Rapporto della Commissione d’inchiesta delle Nazioni Unite sui Diritti Umani in Eritrea

Il 4 giugno 2016 è stato pubblicato il Rapporto della Commissione d’inchiesta delle Nazioni Unite sui Diritti Umani in Eritrea, istituita un anno fa in seguito al sempre più crescente numero di uomini e donne eritree richiedenti asilo politico in altri paesi. Il rapporto si basa su 550 interviste (di cui 100 a donne eritree) condotte in paesi terzi (Etiopia, Gibuti, Germania, Italia, Svezia, Svizzera, Regno Unito, e Stati Uniti) data l’impossibilità di avere accesso a dati in loco e di visitare l’Eritrea, a causa della totale mancanza di collaborazione da parte del governo di Isaias Afewerki.

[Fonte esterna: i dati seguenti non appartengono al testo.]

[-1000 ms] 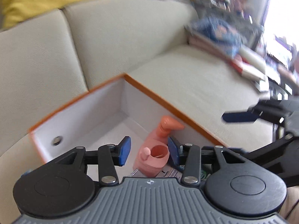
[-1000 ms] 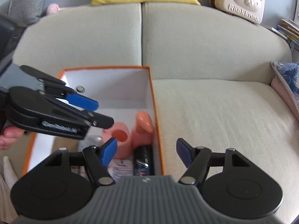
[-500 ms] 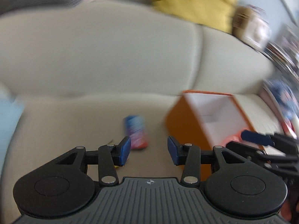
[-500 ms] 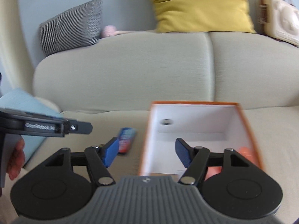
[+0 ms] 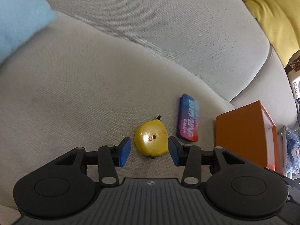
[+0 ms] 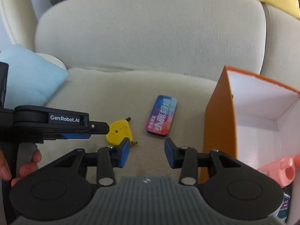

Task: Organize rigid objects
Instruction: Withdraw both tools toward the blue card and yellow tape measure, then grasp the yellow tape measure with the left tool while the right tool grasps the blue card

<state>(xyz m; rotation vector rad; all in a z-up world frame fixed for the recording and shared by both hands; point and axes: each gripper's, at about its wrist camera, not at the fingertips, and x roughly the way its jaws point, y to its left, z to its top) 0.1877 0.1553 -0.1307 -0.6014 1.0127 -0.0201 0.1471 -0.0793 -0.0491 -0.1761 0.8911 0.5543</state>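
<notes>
I'm over the beige fabric sofa seat (image 5: 78,97) now; a sec ago both cams looked into the orange cardboard box w/ white inside (image 6: 262,116), which now sits off to my right w/ the pink plastic bottle (image 6: 279,170) already in it. So one drop looks done and I'm on to the next pick. Two loose items left on the cushion: the flat blue-and-red rectangular tin (image 6: 161,115) and the small yellow plastic tape measure (image 5: 151,141). My left gripper (image 5: 149,151) straddles the tape measure, jaws apart, pads not touching it, nothing held. My right gripper (image 6: 146,153) has just been closing, empty, nothing btwn the jaws; the tin lies just ahead of it.
</notes>
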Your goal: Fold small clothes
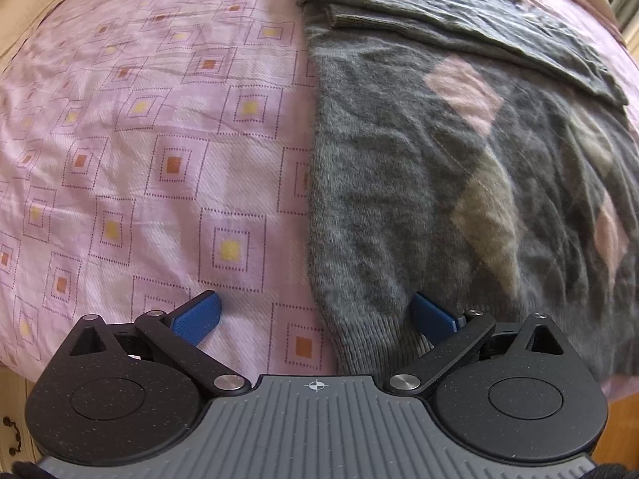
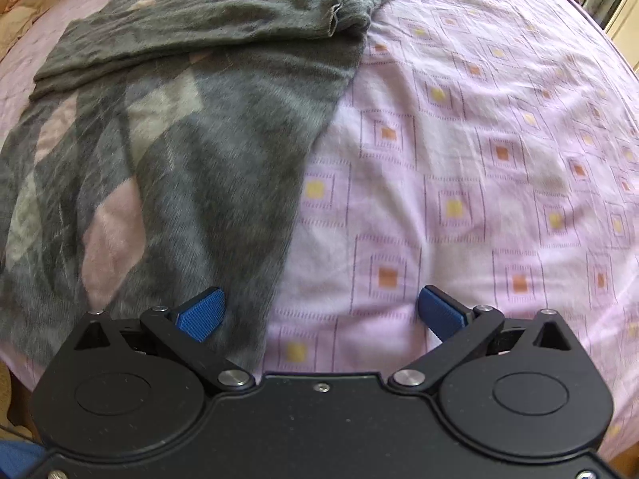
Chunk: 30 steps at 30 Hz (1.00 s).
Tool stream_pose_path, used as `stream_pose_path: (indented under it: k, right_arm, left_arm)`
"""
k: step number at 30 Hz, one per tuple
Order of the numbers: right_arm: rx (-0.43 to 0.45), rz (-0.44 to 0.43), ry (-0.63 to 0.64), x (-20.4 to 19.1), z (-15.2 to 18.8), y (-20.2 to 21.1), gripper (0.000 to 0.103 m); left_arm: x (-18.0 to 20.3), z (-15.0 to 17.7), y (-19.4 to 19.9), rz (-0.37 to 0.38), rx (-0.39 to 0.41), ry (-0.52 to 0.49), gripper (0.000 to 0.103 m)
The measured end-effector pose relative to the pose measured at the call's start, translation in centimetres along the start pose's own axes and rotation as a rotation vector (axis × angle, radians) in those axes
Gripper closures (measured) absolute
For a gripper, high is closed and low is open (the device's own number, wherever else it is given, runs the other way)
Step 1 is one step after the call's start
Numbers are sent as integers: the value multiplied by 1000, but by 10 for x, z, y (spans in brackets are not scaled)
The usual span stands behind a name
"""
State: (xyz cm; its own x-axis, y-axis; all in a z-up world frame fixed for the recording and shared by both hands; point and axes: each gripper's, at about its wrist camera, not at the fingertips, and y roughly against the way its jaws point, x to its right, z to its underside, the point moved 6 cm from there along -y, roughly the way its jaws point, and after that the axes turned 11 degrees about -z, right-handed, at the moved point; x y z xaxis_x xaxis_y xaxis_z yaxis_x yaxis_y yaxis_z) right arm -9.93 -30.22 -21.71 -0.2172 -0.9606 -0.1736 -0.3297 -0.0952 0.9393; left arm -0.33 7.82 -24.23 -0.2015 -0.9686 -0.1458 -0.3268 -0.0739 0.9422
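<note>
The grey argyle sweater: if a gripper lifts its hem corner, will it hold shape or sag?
The sweater would likely sag: it is a soft, fuzzy knit lying limp on the bedspread. Its folded-over sleeve may slide off. The fuzzy surface probably grips well.

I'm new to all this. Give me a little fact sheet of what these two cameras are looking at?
Surface: pink bedsheet with small squares
Garment: grey argyle sweater, lying flat, sleeves folded across its top
Left tool: open, straddling the sweater's left bottom edge
Right tool: open, straddling the sweater's right bottom edge
Held: nothing
</note>
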Motion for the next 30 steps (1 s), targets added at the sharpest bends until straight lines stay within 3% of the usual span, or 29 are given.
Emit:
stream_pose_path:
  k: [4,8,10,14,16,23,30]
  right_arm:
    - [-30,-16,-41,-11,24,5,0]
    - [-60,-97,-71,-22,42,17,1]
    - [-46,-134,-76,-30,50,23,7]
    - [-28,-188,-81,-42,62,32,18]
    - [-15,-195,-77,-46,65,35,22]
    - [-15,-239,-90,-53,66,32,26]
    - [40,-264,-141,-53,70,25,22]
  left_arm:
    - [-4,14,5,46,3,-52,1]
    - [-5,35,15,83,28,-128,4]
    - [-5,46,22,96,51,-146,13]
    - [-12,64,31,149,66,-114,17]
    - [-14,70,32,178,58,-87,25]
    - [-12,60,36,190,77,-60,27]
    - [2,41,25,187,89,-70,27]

Il quadro che emerge dal rapporto è allarmante, anche se purtroppo già noto. Le violazioni dei diritti umani in Eritrea sono “sistematiche e diffuse” e perpetrate dalle istituzioni e dal governo. Le Nazioni Unite a tal riguardo accusano “le forze armate eritree, in particolare l’esercito, l’ufficio di sicurezza nazionale, le forze di polizia, il ministero dell’informazione, quello della giustizia, il ministero della difesa, il Fronte Popolare per la Democrazie e la Giustizia (al potere dalla Liberazione Eritrea), l’ufficio di presidenza, e il presidente” di essere i diretti colpevoli di questa situazione.

Secondo il rapporto, infatti, governo e istituzioni hanno creato un sistema pervasivo di spionaggio, controllo e repressione sia all’interno del paese stesso, sia tra le comunità della diaspora eritrea del mondo (spesso accusate di fomentare l’opposizione al governo di Afewerki) che ha portato ad arresti arbitrari, a detenzione incommunicado, torture, scomparse di persone e addirittura ad esecuzioni extragiudiziarie. Le ultime hanno colpito in particolare donne e uomini eritrei accusati di “collaborazione con il nemico [l’Etiopia]”, di oltrepassare i confini nazionali e di violare la sicurezza nazionale. Nessun cittadino eritreo è libero di muoversi all’interno del paese e oltre confine, in nome della sicurezza nazionale e dell’ordine pubblico. Migrare è quindi un reato.

In Eritrea non esiste libertà di stampa e di opinione. Ricordiamo che nel 2001, 15 esponenti politici furono arrestati per aver pubblicamente sollecitato il presidente ad avviare aperture democratiche nel paese, e i giornali indipendenti furono costretti a chiudere. Le condizioni degli arrestati nei luoghi di detenzione sono riprovevoli. Costretti a vivere in condizioni disumane, a subire torture, maltrattamenti e violenze, molti detenuti scelgono il suicidio.

Pesanti violazioni dei diritti umani sono perpetrate anche durante il servizio nazionale, obbligatorio per uomini e donne dall’età di 18 anni e di durata di fatto indefinita. La Commissione d’Inchiesta ha intervistato persone che erano in servizio da 17 anni prima di prendere la decisione di scappare dal paese. I racconti degli intervistati sono sconcertanti:  durante il training militare gli arruolati sono spesso deprivati di acqua, cibo, servizi igienici e trattamenti medici e soggetti a umiliazioni, se non a torture. Molti muoiono durante il servizio militare o subiscono danni psicologici irreparabili, soprattutto le donne, vittime di violenze sessuali, obbligate a svolgere servizi domestici e a vivere in schiavitù. Tutte le donne e gli uomini eritrei arruolati sono costretti al lavoro forzato per anni.

Ad oggi, sono circa 5000 gli eritrei che ogni mese scappano da questa situazione in cerca di asilo politico in altri paesi, in particolare in Europa. La maggior parte sono giovani, e aumenta sempre di più il numero delle donne che fuggono dalle violenze sessuali, dalle torture e dalla schiavitù. L’allarmate rapporto contribuisce a rendere sempre più di dominio pubblico le violazioni dei diritti umani in Eritrea, e la gravità della situazione ha portato alla decisione da parte delle Nazioni Unite di proseguire per un altro anno le indagini per valutare se l’Eritrea stia commettendo “crimini contro l’umanità, per i quali si richiede l’intervento della Corte penale internazionale.